Put another way, I learned how I was supposed to behave and, more
importantly, how to perceive myself going into adulthood. The women were also
the mirror for me which reflected who I was and who I was to become.
These role models I
mention were good people.  They strove to
take good care of their families; that is, to be good wives and mothers. They
were honest and loving.  The roles, however,
were clearly defined.  A woman’s role was
to NOT be in charge.  In fact it appeared
that a woman in that day in this culture was not even in charge of her own
life.
As a youngster growing
up the message I got was loud and clear: your happiness and your future welfare
requires, first, that you get a husband and the degree of that happiness and
welfare depends on who the man is that you marry.   A woman’s identity, her sense of who she is,
is intrinsic in what is reflected back to her from the people close to
her–especially her husband. I have recently come to realize that many females
of my generation have struggled with their true identity; they have struggled
to “be their own person.”
At the same time, my
growing up experience followed a period of time known as the Progressive Era,
the early decades of the 20th century, which saw the beginnings of huge changes
in the roles of women.  My grandmothers
and my mother saw some very obvious changes such as shorter skirts and short
hair, and some movement toward political equality. Women were no longer
expected to be frail and demure and confined to their parlors or their
kitchens.  Spurred on by the necessities
brought about by two world wars, women entered the work force and were allowed
to enter professions heretofore open only to men.  By mid-century women, especially of the
middle class and the Western World had completely redefined their roles in
almost every sphere of culture.
These were huge
changes.  Yet they were mostly all
outward superficial changes.  I still
received the message from my female role models that if I did not marry, I
would end up unhappy, unfulfilled, and lonely. In other words, I, by myself,
could not create my own persona. I had to depend on others to do that. Most
females I knew received the same message. But for some of us that image of just
who we were and who we were to become did not fit. Many of us had to try it on
before learning that it did not fit.  I
suppose this is one reason that so many lesbian woman of my generation were
married and had families and were middle aged before recognizing their own
sexual orientation and their true identity. This and the awareness that came
along with the gay rights movement helped us along.
Even today’s women
struggle for power. Many men are threatened by women who have more power than
they. Not all men, but some, feel emasculated by women who have more control
and become more powerful than they at home or in the work place. Is this a
natural happening or is it learned?  The
evidence, to me, shows that it is learned since not all men have this insecurity.  (I sincerely doubt that any man in this room
falls into that insecurity category.) Again in many cases I suppose it depends
on the role models they followed.  I
contend that the woman role models in my life were married to men who did not
have this insecurity.  They were not
controlling and overbearing at least insofar as my memory and my experience
allows me to make the judgement.
The women in my life,
my mother and my grandmothers, were products of their culture and reflected
that.  At the same time they were
progressive and welcomed the changes and disappearance of the restrictions that
kept them from expressing themselves earlier. Perhaps their progressive
attitudes contributed to my ability to come out later in life.
As it turns out neither
of my parents ever learned who I really was. They both died before I came out.

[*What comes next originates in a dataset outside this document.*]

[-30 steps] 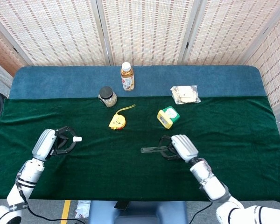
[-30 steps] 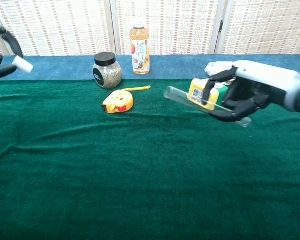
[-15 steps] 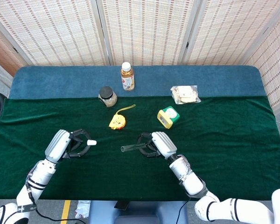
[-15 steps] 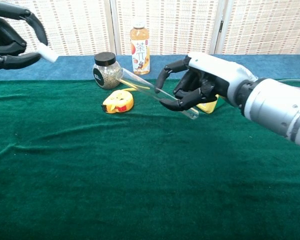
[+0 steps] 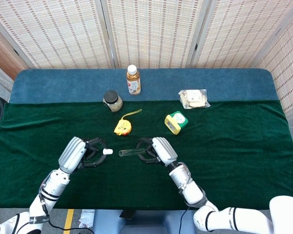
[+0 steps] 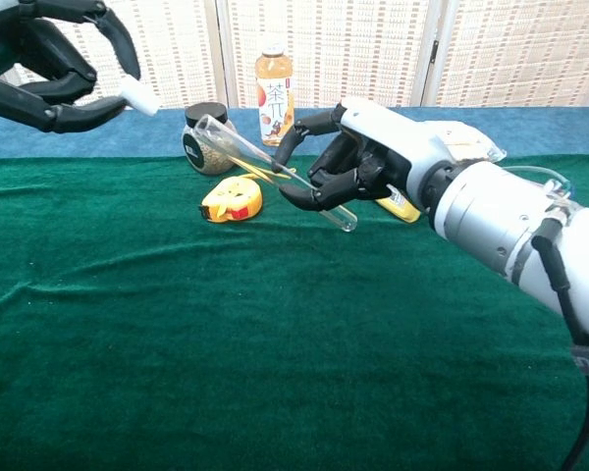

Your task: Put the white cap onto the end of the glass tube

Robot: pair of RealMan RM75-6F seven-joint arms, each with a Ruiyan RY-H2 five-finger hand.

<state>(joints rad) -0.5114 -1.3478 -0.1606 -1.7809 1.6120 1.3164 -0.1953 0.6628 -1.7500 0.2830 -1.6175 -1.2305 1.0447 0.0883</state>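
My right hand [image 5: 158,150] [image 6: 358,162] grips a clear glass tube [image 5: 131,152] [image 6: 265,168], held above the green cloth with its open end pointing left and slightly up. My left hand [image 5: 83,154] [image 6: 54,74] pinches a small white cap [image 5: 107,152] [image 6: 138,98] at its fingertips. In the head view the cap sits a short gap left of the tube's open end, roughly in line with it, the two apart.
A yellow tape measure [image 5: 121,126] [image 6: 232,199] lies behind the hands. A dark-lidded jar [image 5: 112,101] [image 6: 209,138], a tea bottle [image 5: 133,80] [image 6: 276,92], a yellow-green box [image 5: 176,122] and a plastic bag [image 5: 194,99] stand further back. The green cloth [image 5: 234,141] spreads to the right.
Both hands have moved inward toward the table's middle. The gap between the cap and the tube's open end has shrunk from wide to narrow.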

To me this is a sad fact.  However, only
mothers and grandmothers who outlive their daughters ever learn who these
daughters FINALLY become.
We are constantly
changing hopefully growing and progressing. 
If we make it into old age of course our role models are not there to
see how we finally turn out.  But it is
for certain that the spirit of the women in my life has been traveling with me
every step of the way and will continue to the end.
© 24 Nov 2014 
About
the Author 

Betsy has been active in the
GLBT community including PFLAG, the Denver women’s chorus, OLOC (Old Lesbians
Organizing for Change).  She has been
retired from the Human Services field for about 15 years.  Since her retirement, her major activities
include tennis, camping, traveling, teaching skiing as a volunteer instructor
with National Sports Center for the Disabled, and learning.  Betsy came out as a lesbian after 25 years of
marriage. She has a close relationship with her three children and enjoys
spending time with her four grandchildren. 

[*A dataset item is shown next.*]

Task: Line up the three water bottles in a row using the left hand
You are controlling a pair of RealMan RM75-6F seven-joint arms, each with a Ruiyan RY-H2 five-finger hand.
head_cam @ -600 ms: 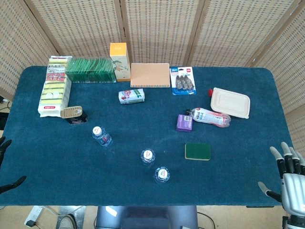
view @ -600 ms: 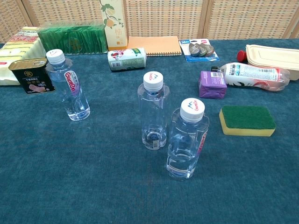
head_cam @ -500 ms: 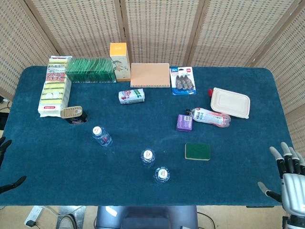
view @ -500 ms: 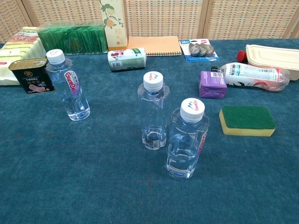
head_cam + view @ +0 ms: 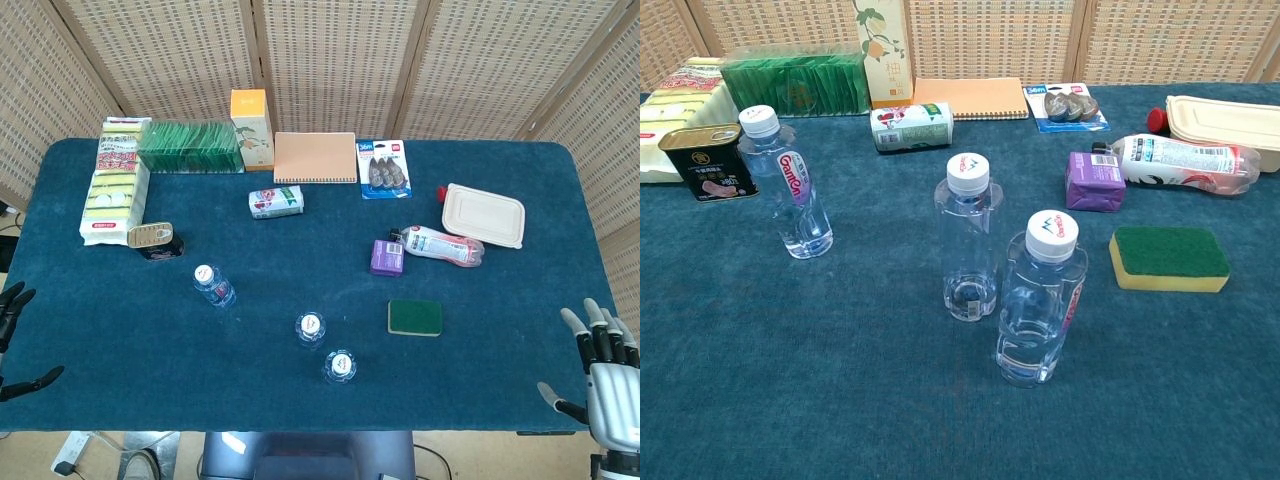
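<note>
Three clear water bottles with white caps stand upright on the blue table (image 5: pixel 500 380). One bottle (image 5: pixel 213 285) (image 5: pixel 788 185) stands to the left, a second (image 5: pixel 310 328) (image 5: pixel 967 240) near the middle, a third (image 5: pixel 339 367) (image 5: pixel 1042 300) just in front and right of it. My left hand (image 5: pixel 14 335) shows only as dark fingers at the left edge of the head view, spread and holding nothing, well left of the bottles. At the bottom right corner my right hand (image 5: pixel 605 375) hovers off the table with fingers apart, empty. Neither hand appears in the chest view.
A tin can (image 5: pixel 152 238) and packs of sponges (image 5: pixel 112 190) lie behind the left bottle. A small lying can (image 5: pixel 276 202), notebook (image 5: pixel 315 157), purple box (image 5: pixel 386 257), lying pink bottle (image 5: pixel 445 245), lunchbox (image 5: pixel 484 214) and green sponge (image 5: pixel 415 317) sit further back and right.
My left hand has crept slightly up and inward at the left edge. The right hand shifted a little downward. The bottles have not moved.
</note>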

Betsy says her greatest and most meaningful enjoyment comes from sharing
her life with her partner of 25 years, Gillian Edwards.

Joey, by Will Stanton

I was in my car, driving to
a friend’s house in town.  The
destination does not matter.  What
happened along the way is what is important, something very poignant that I
just cannot forget.
It was 1974.  The Vietnam War was supposed to be over – –
“Peace with honor,” we were told.  My
classmate Bernard had lost his younger brother Larry in Nam and still was
having a hard time dealing with it.  The
little blond boy in the class ahead of me, the one who looked to be no older
than an adolescent, he was dead, too. 
Ours was a very small town, yet we had our share of losses.  Maya Lin was the talented designer who later
would be chosen to create the Vietnam Veterans Memorial honoring the 58,000
American lives lost.  I remember her as
the little girl who once lived in our town.
As I started up a steep
hill, I saw an older man slowly making his way up the sidewalk.  Head down, he moved as though he had the
weight of the world upon his shoulders. 
As I drew alongside of him, I recognized him as Mr. Bodnar.  I stopped next to him and offered him a ride
up the hill.  Expressing appreciation, he
accepted and wearily sat in the passenger seat next to me.
Mr. Bodnar was from
Hungary.  He was an educated attorney in
his home country.  Here in the U.S., he
worked for a pittance doing furniture repair and as a handy man.  His knowledge of Hungarian law was of no use
to him in this country, and his limited English also was a handicap.
The Bodnar family fled
Hungary in 1956 when the Soviet army invaded his homeland in response to the
Hungarian people’s abortive attempt to bring a modicum of freedom to their
lives.  The Bodnars chose America to come
to, the land of peace and opportunity.  I
imagine that they were proud when they received their American citizenship.
Nicholas Bodnar was in my
class at school.  He was deemed
unsuitable for the draft, but his younger brother Joey received his draft
letter.
Joey was a very impressive
person, exceptionally bright and very talented. 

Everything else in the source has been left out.